• _HOW TO COMPLETE THIS TASK_
The whole listing, exactly as given: write it out, leaving out each image.

• _PROVIDED DATA_

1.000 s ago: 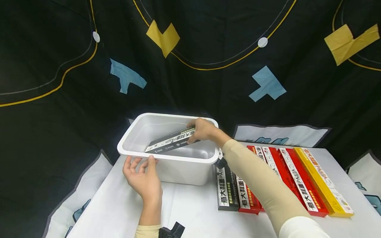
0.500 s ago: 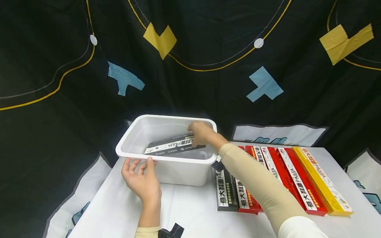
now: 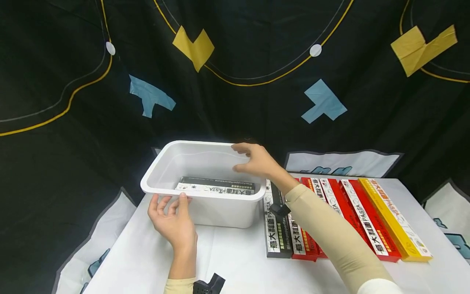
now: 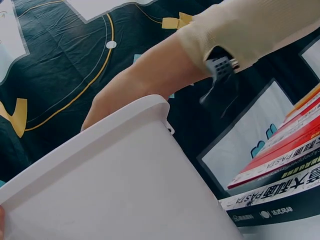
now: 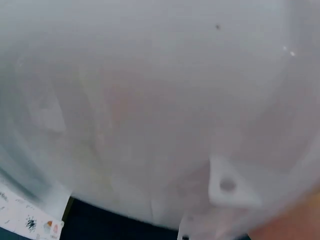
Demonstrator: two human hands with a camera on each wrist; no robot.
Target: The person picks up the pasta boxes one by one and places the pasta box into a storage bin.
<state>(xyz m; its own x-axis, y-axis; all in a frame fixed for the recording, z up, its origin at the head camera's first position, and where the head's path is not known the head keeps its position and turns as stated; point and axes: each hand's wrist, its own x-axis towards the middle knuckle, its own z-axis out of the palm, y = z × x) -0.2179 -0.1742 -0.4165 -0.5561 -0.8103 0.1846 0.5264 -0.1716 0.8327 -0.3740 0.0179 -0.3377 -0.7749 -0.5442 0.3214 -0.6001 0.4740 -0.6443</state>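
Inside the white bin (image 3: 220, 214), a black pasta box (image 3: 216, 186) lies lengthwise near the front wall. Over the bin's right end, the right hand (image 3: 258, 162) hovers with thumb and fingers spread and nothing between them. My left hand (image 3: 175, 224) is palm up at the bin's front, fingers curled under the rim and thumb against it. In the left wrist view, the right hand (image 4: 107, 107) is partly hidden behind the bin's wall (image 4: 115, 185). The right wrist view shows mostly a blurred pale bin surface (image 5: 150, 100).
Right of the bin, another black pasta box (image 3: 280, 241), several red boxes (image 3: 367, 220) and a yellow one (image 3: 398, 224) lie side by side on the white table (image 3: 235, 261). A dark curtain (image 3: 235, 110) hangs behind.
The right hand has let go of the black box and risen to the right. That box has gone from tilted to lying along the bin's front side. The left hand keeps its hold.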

• _FINAL ANSWER_
1.000 s ago: 
0.500 s ago: 
now: 
now: 
now: 
Demonstrator: two human hands with a camera on each wrist; no robot.
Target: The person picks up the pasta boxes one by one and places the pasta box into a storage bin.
<state>(xyz m; its own x-axis, y-axis; all in a frame fixed for the recording, z up, its origin at the head camera's first position, and where the head's path is not known the head keeps its position and turns as stated; point and axes: each hand's wrist, its own x-axis towards the middle knuckle, its own z-axis out of the palm, y = z × x) -0.2179 -0.1742 -0.4165 -0.5561 -0.8103 0.1846 0.5264 -0.1716 0.8327 -0.3740 0.0179 -0.3377 -0.7749 -0.5442 0.3214 -0.6001 0.4740 -0.6443</state>
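Inside the white bin (image 3: 220, 214), a black pasta box (image 3: 216, 186) lies lengthwise near the front wall. Over the bin's right end, the right hand (image 3: 258, 162) hovers with thumb and fingers spread and nothing between them. My left hand (image 3: 175, 224) is palm up at the bin's front, fingers curled under the rim and thumb against it. In the left wrist view, the right hand (image 4: 107, 107) is partly hidden behind the bin's wall (image 4: 115, 185). The right wrist view shows mostly a blurred pale bin surface (image 5: 150, 100).
Right of the bin, another black pasta box (image 3: 280, 241), several red boxes (image 3: 367, 220) and a yellow one (image 3: 398, 224) lie side by side on the white table (image 3: 235, 261). A dark curtain (image 3: 235, 110) hangs behind.
The right hand has let go of the black box and risen to the right. That box has gone from tilted to lying along the bin's front side. The left hand keeps its hold.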

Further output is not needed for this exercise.